Genetic analysis of photoperiodicity and circadian rhythmicity on plants
Circadian rhythms are oscillations in the biochemical, physiological, and behavioral functions of organisms that occur with 24 hours period with no external timing cues. In higher plants, the circadian clock controls various biological processes. Although connection between circadian clocks and photoperiodic flowering has been well characterized, it has not been well investigated that circadian clock controls other outputs such as hypocotyl elongation. To reveal novel roles of circadian clock in controlling outputs, We focus on various phenomena of circadian clock related genes mutants.
Studies on environmental risk assessment of GM plants (Kamada and Ono group)
Studies on Environmental Risk Assessment of Genetically Modified Medicinal Plants, Atropa belladonna L.

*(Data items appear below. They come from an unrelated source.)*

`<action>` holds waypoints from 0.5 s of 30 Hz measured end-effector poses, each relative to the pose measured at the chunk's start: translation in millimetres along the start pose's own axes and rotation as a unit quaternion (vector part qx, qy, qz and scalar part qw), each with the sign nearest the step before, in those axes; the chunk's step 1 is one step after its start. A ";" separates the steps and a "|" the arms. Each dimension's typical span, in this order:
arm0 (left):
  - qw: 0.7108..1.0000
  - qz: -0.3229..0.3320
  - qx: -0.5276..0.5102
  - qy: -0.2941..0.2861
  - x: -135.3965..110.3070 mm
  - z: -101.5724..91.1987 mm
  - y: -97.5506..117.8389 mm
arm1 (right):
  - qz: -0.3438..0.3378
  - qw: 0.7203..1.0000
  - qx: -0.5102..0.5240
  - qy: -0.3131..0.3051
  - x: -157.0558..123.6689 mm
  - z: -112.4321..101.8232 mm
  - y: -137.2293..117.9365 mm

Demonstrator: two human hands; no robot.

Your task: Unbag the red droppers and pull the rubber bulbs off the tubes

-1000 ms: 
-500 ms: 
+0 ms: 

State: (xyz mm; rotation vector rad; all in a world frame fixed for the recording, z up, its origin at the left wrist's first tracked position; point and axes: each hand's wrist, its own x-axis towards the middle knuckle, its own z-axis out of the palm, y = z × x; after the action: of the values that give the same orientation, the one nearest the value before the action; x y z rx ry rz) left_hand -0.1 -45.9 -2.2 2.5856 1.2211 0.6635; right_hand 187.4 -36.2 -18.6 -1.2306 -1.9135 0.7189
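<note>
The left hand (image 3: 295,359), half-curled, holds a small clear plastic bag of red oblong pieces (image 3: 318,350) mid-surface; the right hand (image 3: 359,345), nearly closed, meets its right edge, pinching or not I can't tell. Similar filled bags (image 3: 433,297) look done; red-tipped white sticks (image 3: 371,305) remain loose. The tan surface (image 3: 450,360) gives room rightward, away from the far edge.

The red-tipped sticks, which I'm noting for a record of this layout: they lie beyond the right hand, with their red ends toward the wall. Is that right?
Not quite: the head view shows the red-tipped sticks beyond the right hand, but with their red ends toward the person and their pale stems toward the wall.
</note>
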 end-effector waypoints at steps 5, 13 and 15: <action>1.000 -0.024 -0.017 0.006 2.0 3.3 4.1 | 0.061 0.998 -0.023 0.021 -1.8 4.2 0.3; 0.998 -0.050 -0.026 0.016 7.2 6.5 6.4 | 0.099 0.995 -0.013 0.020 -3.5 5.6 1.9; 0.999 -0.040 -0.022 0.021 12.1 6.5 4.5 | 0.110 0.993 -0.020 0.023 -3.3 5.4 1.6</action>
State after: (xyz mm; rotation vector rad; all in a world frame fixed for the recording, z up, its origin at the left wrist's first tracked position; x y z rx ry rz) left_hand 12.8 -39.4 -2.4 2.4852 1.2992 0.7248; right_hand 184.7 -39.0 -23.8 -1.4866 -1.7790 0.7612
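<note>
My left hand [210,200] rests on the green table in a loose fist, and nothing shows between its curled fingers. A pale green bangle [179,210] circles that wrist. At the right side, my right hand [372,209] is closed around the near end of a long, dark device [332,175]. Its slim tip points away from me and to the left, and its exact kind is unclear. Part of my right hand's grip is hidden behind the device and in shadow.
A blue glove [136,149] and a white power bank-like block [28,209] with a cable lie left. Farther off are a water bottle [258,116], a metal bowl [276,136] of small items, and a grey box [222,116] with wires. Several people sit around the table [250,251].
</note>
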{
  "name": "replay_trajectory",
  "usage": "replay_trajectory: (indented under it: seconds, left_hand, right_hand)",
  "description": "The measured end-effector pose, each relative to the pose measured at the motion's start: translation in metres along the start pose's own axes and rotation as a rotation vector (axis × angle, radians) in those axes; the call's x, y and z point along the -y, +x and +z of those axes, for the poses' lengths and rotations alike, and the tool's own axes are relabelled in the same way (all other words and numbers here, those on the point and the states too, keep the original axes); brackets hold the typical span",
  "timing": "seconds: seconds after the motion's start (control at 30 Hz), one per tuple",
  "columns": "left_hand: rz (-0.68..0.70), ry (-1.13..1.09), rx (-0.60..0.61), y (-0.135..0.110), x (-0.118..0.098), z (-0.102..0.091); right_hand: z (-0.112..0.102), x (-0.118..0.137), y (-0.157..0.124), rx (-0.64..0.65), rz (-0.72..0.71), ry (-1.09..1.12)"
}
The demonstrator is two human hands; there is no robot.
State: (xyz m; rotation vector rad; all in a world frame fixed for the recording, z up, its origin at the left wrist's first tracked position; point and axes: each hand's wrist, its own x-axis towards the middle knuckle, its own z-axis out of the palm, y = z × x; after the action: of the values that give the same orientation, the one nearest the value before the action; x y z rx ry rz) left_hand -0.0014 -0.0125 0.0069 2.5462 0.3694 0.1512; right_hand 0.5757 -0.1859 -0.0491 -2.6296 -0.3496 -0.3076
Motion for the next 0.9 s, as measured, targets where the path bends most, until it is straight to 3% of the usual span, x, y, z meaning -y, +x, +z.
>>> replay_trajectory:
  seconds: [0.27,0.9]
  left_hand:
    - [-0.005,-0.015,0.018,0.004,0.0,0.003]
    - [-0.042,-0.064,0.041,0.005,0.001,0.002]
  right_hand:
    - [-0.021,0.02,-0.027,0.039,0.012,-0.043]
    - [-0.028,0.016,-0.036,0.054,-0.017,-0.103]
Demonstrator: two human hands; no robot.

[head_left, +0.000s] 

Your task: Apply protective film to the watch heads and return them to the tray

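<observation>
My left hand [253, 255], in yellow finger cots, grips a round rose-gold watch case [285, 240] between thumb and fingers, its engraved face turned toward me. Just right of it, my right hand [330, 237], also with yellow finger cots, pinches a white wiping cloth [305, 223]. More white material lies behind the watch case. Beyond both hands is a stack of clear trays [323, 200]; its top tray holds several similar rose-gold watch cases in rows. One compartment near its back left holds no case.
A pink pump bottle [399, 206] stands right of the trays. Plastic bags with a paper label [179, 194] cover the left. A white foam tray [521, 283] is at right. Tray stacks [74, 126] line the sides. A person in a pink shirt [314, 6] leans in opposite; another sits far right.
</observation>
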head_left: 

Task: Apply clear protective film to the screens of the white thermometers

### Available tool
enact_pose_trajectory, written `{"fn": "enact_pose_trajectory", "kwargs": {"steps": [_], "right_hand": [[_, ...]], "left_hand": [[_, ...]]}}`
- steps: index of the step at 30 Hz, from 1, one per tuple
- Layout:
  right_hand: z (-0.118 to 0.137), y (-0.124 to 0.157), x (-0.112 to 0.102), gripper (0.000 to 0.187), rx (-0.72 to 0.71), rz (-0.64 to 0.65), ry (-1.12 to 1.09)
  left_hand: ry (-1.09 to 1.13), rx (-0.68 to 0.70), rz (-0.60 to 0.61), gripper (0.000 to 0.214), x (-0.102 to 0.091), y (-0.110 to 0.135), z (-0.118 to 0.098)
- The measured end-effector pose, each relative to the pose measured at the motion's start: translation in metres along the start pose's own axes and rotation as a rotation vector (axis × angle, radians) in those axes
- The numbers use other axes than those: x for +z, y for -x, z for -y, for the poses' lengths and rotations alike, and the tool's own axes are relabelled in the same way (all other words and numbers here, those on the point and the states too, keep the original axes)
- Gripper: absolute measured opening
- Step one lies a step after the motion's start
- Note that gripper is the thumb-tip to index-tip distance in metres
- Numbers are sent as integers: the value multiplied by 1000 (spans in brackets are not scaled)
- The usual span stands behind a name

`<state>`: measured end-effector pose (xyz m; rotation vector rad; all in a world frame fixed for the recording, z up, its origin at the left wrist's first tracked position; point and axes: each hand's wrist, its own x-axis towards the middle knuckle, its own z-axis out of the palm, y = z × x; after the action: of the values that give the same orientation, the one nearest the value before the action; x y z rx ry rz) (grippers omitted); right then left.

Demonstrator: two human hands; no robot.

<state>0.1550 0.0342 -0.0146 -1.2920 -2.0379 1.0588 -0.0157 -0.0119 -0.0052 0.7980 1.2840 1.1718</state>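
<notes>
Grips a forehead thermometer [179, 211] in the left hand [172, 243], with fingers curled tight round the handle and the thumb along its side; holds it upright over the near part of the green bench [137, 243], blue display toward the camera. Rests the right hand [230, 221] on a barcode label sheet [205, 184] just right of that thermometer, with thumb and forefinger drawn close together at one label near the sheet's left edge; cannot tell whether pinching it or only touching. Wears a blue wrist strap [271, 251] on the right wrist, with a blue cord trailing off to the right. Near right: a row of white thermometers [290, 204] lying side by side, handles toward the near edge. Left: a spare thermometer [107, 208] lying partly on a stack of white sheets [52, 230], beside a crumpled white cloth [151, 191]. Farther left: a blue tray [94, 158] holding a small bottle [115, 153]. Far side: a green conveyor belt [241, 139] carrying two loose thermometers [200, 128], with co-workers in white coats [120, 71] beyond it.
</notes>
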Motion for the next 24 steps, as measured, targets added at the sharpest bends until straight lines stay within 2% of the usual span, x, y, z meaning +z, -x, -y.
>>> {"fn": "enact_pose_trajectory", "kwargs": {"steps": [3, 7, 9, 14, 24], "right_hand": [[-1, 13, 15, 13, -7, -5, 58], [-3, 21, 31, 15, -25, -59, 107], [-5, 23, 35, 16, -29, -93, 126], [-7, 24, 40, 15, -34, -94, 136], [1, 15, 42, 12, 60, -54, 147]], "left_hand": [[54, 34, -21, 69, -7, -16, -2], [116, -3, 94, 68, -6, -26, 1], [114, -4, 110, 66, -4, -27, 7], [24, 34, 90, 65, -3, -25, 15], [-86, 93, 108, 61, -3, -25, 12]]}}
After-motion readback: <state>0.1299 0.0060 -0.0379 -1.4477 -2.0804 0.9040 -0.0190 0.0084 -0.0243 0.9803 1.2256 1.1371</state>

The remarkable progress of biotechnology results in production of various kinds of genetically modified (GM) plants, which are expected to be cultivated for commercial use. GM medicinal plants can be used for the effective production of secondary metabolites. In spite of potential benefits of GM plants, it is required the enough examination on environmental effects before its use in the field. One of the main subjects on environmental effects of GM plants is allelopathy. In this study, as a model case of GM medicinal plants, we investigated a method for assessing allelopathic effect of wild and transformed belladonna. We made transformed belladonna as a natural event by plant regeneration from hairy roots, which were induced by direct infection of shoot cultures with Agrobacterium rhizogenes. Then we evaluated the allelopathic effect using Sandwich method developed by the National Institute for Agro-Environmental Sciences. We found that non-transformed belladonna has an allelopathic effect, and allelopathic activity of transformants is comparable to that of non-transformants. This study will help searching the appropriate method for environmental risk assessment of GM plants.